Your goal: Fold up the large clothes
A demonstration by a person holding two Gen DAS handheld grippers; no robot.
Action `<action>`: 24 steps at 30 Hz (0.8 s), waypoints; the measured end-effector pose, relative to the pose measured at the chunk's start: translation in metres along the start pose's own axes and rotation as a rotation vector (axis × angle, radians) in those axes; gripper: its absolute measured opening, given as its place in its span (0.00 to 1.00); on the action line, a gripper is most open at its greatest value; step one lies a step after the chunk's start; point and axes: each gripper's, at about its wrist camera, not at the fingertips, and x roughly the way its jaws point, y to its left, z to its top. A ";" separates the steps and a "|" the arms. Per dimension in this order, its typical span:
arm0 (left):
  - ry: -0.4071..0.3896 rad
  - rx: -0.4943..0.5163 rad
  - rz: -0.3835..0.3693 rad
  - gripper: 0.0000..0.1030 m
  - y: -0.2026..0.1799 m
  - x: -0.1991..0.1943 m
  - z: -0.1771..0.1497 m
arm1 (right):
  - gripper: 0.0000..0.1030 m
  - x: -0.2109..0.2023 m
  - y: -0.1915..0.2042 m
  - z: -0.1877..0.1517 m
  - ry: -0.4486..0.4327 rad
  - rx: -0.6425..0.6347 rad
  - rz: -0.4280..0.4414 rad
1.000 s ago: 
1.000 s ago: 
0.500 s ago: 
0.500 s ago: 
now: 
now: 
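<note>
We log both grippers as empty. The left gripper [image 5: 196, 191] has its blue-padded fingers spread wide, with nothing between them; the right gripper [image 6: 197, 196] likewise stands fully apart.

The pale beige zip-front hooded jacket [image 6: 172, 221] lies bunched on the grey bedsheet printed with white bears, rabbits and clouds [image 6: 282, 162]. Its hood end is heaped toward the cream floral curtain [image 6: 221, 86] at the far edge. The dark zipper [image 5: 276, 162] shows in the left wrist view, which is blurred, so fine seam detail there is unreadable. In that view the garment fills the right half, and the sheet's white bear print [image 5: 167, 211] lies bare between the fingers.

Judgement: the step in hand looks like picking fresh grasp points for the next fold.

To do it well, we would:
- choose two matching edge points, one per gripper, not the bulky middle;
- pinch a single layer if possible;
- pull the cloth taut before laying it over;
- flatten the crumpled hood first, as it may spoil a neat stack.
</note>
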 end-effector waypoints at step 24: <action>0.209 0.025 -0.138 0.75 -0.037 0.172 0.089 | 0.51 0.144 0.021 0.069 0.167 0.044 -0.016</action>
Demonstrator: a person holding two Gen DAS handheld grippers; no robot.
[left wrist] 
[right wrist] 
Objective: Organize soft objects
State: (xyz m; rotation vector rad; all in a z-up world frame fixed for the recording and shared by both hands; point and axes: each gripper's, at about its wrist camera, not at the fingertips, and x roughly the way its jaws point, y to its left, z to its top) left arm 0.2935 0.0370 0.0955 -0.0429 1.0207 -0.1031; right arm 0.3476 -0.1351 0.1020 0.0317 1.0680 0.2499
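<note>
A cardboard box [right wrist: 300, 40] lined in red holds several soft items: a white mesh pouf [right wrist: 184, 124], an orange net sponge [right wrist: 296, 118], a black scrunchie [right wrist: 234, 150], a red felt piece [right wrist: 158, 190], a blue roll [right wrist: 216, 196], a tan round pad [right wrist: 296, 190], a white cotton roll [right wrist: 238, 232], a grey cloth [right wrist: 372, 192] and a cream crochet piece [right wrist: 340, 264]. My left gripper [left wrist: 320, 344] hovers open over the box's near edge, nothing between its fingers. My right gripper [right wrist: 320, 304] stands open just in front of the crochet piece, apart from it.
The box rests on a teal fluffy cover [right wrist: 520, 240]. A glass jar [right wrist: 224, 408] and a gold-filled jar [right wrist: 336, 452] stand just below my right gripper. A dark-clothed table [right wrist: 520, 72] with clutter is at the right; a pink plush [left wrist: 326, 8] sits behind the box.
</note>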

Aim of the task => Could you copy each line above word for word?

Exercise output =>
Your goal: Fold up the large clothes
A demonstration by a person holding two Gen DAS handheld grippers; no robot.
Action `<action>`: 24 steps at 30 Hz (0.8 s), waypoints; the measured end-effector pose, relative to the pose measured at the chunk's start: translation in metres along the start pose's own axes and rotation as a rotation vector (axis × angle, radians) in those axes; gripper: its absolute measured opening, given as its place in its span (0.00 to 1.00); on the action line, a gripper is most open at its greatest value; step one lies a step after the chunk's start; point and axes: each gripper's, at about its wrist camera, not at the fingertips, and x roughly the way its jaws point, y to its left, z to its top. A ";" separates the steps and a "|" the arms. Per dimension in this order, its typical span:
arm0 (left):
  - ry: -0.4071..0.3896 rad
  - rx: -0.4943..0.5163 rad
  - rz: -0.3835..0.3693 rad
  - gripper: 0.0000..0.1030 m
  - y: -0.2026..0.1799 m
  - x: -0.1991..0.1943 m
  - z: -0.1771..0.1497 m
arm1 (right):
  - gripper: 0.0000..0.1030 m
  - x: -0.2109..0.2023 m
  - y: -0.1915..0.2042 m
  - z: -0.1877..0.1517 m
  - ry: -0.4486..0.4327 rad
  - rx: -0.6425..0.6347 rad
  - rz: -0.4280..0.4414 rad
1.000 s ago: 
1.000 s ago: 
0.500 s ago: 
0.500 s ago: 
now: 
now: 
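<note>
We log both grippers as empty. The left gripper [image 5: 196, 191] has its blue-padded fingers spread wide, with nothing between them; the right gripper [image 6: 197, 196] likewise stands fully apart.

The pale beige zip-front hooded jacket [image 6: 172, 221] lies bunched on the grey bedsheet printed with white bears, rabbits and clouds [image 6: 282, 162]. Its hood end is heaped toward the cream floral curtain [image 6: 221, 86] at the far edge. The dark zipper [image 5: 276, 162] shows in the left wrist view, which is blurred, so fine seam detail there is unreadable. In that view the garment fills the right half, and the sheet's white bear print [image 5: 167, 211] lies bare between the fingers.

Judgement: the step in hand looks like picking fresh grasp points for the next fold.

To do it well, we would:
- choose two matching edge points, one per gripper, not the bulky middle;
- pinch a single layer if possible;
- pull the cloth taut before laying it over;
- flatten the crumpled hood first, as it may spoil a neat stack.
</note>
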 end-effector waypoints at step 24: <action>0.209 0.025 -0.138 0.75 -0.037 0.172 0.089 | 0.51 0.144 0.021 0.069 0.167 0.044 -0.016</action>
Demonstrator: a person holding two Gen DAS handheld grippers; no robot.
[left wrist] 
[right wrist] 
Objective: Organize soft objects
State: (xyz m; rotation vector rad; all in a z-up world frame fixed for the recording and shared by both hands; point and axes: each gripper's, at about its wrist camera, not at the fingertips, and x roughly the way its jaws point, y to its left, z to its top) left arm 0.2935 0.0370 0.0955 -0.0429 1.0207 -0.1031; right arm 0.3476 -0.1351 0.1020 0.0317 1.0680 0.2499
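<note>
A cardboard box [right wrist: 300, 40] lined in red holds several soft items: a white mesh pouf [right wrist: 184, 124], an orange net sponge [right wrist: 296, 118], a black scrunchie [right wrist: 234, 150], a red felt piece [right wrist: 158, 190], a blue roll [right wrist: 216, 196], a tan round pad [right wrist: 296, 190], a white cotton roll [right wrist: 238, 232], a grey cloth [right wrist: 372, 192] and a cream crochet piece [right wrist: 340, 264]. My left gripper [left wrist: 320, 344] hovers open over the box's near edge, nothing between its fingers. My right gripper [right wrist: 320, 304] stands open just in front of the crochet piece, apart from it.
The box rests on a teal fluffy cover [right wrist: 520, 240]. A glass jar [right wrist: 224, 408] and a gold-filled jar [right wrist: 336, 452] stand just below my right gripper. A dark-clothed table [right wrist: 520, 72] with clutter is at the right; a pink plush [left wrist: 326, 8] sits behind the box.
</note>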

This output contains the complete answer.